The Devil and Webster
The Devil and Webster, Korelitz’s sixth book, was released by Grand Central Publishing in March 2017. Naomi Roth is a feminist researcher and the first female president of Webster College in Central Massachusetts. She was once a VISTA volunteer in Goddard, New Hampshire. Webster College is a liberal arts college renowned for its left-leaning and activist undergraduate population. It is similar to Wesleyan University and Dartmouth College in several aspects.

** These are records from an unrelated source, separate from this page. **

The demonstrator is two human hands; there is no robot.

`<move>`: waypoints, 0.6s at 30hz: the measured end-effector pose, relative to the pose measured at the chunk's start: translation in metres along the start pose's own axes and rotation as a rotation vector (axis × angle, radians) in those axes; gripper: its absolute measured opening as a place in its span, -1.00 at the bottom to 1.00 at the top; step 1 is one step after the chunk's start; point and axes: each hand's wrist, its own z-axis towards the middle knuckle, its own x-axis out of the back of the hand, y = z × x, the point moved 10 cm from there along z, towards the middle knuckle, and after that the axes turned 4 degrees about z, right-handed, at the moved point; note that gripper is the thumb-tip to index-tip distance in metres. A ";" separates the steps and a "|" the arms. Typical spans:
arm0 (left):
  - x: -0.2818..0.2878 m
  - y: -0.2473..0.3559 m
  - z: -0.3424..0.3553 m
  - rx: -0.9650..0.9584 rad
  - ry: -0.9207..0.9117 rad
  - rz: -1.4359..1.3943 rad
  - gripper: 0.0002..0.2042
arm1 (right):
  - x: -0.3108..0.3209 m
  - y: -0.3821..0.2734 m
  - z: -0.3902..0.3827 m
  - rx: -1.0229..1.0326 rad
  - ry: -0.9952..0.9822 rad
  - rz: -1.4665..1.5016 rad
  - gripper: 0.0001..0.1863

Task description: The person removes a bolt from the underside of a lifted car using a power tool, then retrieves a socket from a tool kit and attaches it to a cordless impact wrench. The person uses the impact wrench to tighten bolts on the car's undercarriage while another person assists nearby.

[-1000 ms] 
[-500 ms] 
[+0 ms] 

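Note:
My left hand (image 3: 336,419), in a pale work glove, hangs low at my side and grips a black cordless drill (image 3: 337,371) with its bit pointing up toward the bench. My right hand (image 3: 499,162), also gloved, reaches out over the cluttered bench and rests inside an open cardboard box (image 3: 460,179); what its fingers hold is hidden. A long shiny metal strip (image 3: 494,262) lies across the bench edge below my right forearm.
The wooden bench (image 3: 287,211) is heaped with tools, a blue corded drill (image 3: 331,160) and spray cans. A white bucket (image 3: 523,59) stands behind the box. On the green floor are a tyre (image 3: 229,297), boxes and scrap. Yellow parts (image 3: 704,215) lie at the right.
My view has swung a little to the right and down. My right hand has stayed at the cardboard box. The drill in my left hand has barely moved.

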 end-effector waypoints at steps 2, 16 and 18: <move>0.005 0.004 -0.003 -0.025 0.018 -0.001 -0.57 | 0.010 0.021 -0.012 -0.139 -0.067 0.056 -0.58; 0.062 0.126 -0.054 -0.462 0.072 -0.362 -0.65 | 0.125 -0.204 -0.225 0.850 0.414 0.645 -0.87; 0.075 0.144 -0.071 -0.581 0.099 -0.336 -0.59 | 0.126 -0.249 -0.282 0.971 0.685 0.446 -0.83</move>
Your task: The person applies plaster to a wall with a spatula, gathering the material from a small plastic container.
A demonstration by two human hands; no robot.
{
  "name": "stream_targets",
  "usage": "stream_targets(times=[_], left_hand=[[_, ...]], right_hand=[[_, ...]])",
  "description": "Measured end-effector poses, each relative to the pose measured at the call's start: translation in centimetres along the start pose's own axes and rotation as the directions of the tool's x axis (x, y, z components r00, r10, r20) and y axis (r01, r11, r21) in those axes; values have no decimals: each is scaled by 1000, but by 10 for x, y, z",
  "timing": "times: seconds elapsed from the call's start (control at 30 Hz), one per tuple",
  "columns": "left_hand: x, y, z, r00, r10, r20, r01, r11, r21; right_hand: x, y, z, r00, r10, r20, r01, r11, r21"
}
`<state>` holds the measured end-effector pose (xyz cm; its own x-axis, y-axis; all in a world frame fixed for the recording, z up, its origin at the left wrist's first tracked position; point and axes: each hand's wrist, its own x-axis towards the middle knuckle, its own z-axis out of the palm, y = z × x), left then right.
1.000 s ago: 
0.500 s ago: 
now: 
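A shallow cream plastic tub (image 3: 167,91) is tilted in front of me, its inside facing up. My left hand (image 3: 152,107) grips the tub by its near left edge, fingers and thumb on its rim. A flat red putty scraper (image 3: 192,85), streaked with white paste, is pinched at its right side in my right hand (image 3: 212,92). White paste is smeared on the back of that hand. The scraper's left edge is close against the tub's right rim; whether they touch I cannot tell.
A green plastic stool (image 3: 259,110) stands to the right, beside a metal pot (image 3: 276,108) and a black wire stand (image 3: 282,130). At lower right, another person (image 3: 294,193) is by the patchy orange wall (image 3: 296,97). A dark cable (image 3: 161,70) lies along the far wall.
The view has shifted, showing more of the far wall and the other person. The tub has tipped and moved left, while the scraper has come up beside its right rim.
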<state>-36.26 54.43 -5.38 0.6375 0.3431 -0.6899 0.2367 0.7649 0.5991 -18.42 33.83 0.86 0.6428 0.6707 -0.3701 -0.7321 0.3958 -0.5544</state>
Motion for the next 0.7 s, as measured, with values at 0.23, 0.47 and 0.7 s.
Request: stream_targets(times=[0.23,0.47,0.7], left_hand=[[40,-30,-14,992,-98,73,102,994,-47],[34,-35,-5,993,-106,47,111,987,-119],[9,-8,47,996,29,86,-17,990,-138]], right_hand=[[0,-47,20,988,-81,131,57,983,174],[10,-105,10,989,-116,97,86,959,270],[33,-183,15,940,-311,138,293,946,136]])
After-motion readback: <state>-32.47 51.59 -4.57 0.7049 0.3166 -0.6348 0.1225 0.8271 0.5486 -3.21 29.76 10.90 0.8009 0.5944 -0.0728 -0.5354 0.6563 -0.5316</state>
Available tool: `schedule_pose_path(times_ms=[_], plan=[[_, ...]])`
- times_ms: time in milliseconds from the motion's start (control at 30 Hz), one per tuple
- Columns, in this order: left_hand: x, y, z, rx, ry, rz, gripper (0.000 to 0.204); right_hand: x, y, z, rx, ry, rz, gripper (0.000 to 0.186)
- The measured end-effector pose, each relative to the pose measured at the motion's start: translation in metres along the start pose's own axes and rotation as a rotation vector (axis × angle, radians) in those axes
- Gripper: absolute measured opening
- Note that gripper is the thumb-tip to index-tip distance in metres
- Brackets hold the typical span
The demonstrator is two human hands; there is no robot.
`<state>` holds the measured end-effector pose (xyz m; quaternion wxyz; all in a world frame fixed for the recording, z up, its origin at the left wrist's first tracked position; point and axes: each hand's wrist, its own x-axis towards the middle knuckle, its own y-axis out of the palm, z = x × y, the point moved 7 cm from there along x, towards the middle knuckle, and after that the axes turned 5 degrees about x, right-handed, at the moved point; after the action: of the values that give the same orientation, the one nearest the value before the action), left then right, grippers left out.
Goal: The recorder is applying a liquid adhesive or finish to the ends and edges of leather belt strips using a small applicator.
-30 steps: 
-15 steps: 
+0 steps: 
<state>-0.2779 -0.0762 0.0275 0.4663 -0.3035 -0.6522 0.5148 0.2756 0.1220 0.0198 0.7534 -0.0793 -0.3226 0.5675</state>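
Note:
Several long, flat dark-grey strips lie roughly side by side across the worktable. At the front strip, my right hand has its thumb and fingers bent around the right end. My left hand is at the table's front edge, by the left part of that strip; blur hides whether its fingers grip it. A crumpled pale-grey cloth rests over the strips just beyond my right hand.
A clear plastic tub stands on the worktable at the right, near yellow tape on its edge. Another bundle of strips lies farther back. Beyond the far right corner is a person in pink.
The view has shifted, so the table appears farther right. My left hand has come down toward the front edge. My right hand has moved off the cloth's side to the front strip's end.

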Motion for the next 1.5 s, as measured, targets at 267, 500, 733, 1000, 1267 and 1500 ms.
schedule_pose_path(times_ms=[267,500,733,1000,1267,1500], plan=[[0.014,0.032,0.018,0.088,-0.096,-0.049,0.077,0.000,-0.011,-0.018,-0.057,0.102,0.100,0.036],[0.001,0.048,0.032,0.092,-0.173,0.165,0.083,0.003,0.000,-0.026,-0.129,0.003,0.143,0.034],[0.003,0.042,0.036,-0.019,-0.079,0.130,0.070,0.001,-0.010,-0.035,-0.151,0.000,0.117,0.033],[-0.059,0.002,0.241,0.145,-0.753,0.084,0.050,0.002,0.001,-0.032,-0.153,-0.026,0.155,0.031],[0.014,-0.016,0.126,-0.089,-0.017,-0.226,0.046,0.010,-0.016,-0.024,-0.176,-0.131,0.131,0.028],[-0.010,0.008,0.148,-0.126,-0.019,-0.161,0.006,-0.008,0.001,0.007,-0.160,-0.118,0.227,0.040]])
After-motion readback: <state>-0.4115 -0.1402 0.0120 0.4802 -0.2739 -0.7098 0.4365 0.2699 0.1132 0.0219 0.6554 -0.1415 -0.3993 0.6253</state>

The denial of tenure to an African-American anthropology professor sets off student protests in the Webster community, reflecting the turbulence of previous years. Roth’s daughter Hannah, a sophomore at Webster, finds that her experience as an activist has not equipped her to handle the demonstration, which swiftly gets out of hand. As Maureen Corrigan put it on NPR’s Fresh Air, it’s “a smart, semi-satire about the reign of identity politics on college campuses today.”
Admission
Published in April 2009, Admission was reviewed by a high school student in The New York Times Education supplement, drawing comparisons between the heroine’s mid-life crisis and the college application process. The book received an A− grade from Entertainment Weekly, which described it as “that rare thing in a novel: both juicy and literary, a genuinely smart read with a human, beating heart.”
Malcolm Ritter of the Huffington Post praised the “atmosphere and details” of the admissions office setting in his assessment. “That’s fascinating for us who’ve gotten good or bad news from colleges for which we yearned, or shepherded ambitious children through the gauntlet of the application process.” The novel received criticism for its “improbable love story” and “wooden monologues” from The Wall Street Journal. Screenwriter Karen Croner adapted Admission for Tina Fey’s film of the same name in 2013.
A Jury of Her Peers and The Sabbathday River
Kirkus referred to Korelitz’s debut book, A Jury of Her Peers, as “a monstrous-conspiracy wolf in legal-intrigue clothing.” It was a legal thriller about a Legal Aid attorney who discovers a jury manipulation scheme. Her second book, The Sabbathday River, took the storyline of Nathaniel Hawthorne’s The Scarlet Letter and set it in a small town close to Hanover, New Hampshire. It also told the story of an infanticide case and the trial that followed.
The Plot
A branch of Macmillan, The Plot is Korelitz’s sixth book, which was released in spring 2021 by Celadon Books. The story revolves around Jacob Finch Bonner, an unsuccessful writer who appropriates the plot of his late student’s unfinished book. The resultant book becomes a publishing sensation, but the writer starts getting letters from someone claiming to know exactly what he accomplished. Actor Mahershala Ali signed on to star in a limited series adaptation of The Plot, it was reported in late 2021.